Task item
In the data that follows, count the lines where "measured" appears, and write only the number.

Source records
++++++++++

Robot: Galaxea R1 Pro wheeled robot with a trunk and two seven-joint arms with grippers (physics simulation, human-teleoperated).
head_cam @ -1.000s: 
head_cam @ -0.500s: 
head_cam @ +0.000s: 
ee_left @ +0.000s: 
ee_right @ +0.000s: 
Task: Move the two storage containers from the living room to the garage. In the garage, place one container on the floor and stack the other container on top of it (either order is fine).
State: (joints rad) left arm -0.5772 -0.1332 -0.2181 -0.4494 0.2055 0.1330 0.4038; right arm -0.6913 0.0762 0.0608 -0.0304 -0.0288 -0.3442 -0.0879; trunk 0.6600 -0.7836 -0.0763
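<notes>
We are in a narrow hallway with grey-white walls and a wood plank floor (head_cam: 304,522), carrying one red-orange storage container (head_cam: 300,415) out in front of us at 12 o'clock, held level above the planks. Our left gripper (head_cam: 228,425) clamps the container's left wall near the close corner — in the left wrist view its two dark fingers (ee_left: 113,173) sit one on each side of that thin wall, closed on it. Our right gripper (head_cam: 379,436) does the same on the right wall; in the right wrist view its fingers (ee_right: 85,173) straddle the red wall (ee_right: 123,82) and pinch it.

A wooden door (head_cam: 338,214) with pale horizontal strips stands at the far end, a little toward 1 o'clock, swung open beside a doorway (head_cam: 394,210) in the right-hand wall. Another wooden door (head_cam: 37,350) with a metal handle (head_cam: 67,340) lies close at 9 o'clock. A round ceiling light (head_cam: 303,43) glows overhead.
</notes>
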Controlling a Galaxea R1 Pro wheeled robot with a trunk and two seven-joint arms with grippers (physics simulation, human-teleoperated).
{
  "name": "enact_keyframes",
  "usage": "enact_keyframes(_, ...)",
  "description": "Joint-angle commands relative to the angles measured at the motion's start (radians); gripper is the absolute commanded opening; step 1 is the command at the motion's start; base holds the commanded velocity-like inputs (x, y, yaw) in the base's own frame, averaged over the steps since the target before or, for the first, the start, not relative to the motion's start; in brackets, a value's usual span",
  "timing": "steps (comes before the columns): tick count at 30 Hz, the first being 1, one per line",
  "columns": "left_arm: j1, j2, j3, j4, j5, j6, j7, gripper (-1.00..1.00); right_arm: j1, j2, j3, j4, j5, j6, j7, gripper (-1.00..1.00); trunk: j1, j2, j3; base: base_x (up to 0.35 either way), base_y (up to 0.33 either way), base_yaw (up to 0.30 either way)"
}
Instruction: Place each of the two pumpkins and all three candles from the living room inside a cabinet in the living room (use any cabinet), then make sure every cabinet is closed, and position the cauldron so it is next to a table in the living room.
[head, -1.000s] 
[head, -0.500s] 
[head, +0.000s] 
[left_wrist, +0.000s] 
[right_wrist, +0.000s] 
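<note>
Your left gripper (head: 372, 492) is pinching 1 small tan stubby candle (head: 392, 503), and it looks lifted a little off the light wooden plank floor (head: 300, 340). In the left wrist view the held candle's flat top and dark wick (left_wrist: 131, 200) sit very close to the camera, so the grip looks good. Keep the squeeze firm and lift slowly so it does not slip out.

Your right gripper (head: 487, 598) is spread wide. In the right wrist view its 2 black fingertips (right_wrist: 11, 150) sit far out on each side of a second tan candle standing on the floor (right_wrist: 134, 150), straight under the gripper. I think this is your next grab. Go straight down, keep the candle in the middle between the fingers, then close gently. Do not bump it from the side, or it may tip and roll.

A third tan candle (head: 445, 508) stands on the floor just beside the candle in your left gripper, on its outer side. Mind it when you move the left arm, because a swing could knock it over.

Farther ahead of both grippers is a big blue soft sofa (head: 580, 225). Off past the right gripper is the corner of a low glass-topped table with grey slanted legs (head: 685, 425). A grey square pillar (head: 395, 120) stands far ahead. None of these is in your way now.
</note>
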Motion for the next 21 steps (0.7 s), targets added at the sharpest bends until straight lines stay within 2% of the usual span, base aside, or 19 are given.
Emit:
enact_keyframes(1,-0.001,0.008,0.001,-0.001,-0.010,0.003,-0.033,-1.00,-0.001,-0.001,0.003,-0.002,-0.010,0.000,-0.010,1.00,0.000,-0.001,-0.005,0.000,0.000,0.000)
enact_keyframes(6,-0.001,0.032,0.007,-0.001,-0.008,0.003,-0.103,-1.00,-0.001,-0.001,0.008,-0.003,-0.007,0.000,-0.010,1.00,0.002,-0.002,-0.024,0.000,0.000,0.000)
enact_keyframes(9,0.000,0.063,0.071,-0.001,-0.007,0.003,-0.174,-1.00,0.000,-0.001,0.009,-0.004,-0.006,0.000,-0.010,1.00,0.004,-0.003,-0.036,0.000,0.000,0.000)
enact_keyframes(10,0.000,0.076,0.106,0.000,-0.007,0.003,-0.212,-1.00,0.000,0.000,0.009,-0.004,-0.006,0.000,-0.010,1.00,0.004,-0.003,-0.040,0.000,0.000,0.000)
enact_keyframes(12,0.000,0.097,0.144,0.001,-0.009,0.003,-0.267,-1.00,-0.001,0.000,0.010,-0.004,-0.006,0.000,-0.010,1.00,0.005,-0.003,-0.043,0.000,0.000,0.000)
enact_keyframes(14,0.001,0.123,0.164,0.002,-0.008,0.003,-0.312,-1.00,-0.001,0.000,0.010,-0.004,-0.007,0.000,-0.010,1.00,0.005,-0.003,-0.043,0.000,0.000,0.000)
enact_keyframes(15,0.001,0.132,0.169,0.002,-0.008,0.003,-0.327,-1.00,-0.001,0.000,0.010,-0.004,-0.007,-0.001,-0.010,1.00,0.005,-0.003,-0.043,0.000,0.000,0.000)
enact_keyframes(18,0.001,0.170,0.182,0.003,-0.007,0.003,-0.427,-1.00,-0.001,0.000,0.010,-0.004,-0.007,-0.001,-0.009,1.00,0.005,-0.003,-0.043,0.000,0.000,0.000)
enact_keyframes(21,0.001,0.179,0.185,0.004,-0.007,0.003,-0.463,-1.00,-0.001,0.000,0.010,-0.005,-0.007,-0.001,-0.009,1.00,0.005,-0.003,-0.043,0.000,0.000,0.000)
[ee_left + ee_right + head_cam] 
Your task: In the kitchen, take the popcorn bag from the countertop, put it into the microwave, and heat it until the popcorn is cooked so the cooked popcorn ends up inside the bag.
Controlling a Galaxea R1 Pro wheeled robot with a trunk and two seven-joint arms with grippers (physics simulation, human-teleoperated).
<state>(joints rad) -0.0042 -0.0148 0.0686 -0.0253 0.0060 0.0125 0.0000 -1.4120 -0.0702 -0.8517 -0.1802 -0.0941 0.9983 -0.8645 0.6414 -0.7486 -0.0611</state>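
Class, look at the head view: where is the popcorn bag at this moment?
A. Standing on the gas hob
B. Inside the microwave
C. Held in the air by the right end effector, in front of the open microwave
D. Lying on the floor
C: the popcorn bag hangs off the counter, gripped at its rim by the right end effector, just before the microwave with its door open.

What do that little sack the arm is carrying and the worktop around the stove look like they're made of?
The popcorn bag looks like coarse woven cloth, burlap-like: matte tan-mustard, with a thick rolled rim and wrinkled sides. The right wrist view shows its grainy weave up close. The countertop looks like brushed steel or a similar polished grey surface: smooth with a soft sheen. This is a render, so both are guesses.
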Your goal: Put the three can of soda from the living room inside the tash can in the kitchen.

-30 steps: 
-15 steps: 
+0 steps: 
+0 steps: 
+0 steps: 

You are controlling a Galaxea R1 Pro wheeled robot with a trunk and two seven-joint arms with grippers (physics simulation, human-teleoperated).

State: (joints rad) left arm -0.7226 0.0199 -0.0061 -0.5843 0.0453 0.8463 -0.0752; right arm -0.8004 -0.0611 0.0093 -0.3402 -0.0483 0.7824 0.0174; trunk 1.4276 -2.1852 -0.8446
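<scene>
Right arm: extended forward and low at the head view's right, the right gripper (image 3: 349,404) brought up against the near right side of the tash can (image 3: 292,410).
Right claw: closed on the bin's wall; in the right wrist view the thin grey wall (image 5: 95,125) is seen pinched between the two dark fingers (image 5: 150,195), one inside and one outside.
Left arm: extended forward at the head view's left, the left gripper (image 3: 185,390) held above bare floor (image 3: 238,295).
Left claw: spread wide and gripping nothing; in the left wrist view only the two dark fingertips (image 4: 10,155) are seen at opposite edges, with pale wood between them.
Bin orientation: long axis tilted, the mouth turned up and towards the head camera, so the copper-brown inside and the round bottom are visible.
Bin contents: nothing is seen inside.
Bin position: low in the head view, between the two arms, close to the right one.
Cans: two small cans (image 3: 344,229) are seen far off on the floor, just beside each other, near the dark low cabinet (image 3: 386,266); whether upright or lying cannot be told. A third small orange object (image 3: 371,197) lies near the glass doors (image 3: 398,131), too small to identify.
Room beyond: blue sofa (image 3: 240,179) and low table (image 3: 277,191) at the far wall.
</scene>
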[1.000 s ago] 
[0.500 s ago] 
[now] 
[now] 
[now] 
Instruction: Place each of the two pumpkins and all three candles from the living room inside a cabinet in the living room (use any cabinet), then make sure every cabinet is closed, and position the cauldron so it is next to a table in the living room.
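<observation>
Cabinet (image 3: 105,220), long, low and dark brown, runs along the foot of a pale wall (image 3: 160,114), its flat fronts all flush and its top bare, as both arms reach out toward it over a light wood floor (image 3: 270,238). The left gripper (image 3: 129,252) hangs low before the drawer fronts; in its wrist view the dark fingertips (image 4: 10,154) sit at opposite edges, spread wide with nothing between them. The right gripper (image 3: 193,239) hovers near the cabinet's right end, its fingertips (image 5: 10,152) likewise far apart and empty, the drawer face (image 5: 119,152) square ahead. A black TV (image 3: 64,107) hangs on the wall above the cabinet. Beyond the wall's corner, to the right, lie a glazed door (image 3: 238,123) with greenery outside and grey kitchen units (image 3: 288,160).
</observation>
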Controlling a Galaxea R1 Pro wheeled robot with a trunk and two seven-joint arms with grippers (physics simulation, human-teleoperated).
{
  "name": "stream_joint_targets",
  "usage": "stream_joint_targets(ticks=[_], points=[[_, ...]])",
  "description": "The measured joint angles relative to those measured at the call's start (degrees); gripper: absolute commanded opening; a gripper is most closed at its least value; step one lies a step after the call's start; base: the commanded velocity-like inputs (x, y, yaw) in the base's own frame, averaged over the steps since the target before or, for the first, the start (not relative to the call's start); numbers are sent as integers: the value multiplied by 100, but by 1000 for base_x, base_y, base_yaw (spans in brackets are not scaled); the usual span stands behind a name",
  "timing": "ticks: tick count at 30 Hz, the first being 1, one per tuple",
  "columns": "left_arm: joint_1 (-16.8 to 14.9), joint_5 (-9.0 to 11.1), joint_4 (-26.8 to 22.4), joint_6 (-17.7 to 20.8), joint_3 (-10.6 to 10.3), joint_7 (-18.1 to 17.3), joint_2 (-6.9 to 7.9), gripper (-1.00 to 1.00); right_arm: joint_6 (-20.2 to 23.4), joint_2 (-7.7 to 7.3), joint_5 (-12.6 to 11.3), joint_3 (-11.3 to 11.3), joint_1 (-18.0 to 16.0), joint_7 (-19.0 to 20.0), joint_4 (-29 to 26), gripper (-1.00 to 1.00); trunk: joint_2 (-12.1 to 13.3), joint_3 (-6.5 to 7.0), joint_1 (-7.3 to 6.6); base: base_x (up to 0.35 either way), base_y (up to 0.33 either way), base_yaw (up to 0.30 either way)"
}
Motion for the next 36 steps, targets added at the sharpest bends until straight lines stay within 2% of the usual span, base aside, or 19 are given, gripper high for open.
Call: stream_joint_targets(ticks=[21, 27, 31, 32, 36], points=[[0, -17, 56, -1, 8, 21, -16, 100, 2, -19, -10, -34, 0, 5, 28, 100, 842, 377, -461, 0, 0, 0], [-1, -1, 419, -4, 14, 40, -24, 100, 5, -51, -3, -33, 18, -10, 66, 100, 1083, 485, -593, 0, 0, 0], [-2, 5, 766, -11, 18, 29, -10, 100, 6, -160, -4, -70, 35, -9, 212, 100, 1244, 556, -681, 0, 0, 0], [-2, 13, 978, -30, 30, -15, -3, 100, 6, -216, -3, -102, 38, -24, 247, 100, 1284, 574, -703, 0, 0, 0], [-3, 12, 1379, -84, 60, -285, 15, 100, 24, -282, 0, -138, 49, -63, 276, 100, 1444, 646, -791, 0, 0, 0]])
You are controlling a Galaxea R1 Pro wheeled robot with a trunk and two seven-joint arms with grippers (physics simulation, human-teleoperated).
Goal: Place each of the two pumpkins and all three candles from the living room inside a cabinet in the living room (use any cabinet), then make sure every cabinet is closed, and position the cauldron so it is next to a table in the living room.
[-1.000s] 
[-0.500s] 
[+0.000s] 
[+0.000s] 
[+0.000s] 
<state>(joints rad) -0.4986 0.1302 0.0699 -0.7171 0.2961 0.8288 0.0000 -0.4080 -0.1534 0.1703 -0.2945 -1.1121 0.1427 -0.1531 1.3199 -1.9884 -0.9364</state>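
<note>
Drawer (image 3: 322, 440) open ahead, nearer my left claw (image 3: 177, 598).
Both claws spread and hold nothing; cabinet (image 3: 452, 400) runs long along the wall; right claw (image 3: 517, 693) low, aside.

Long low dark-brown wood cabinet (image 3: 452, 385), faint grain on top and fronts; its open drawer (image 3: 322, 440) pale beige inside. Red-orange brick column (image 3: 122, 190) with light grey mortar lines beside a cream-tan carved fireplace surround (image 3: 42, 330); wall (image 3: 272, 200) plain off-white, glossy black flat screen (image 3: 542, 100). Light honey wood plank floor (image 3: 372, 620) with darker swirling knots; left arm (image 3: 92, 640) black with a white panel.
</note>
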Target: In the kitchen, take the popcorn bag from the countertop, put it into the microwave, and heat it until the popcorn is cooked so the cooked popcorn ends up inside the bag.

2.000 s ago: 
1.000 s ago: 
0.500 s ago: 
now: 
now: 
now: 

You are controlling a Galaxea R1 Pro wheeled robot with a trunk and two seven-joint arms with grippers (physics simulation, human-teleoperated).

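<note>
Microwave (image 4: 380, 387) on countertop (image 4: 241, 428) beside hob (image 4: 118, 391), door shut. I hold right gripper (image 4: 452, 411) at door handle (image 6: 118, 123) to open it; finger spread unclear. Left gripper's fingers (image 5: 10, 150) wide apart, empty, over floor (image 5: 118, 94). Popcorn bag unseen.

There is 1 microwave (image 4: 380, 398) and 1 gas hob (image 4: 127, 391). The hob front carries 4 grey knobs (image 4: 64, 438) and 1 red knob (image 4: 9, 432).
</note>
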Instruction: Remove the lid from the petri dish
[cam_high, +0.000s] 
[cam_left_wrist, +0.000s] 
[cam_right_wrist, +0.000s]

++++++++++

Expected output
2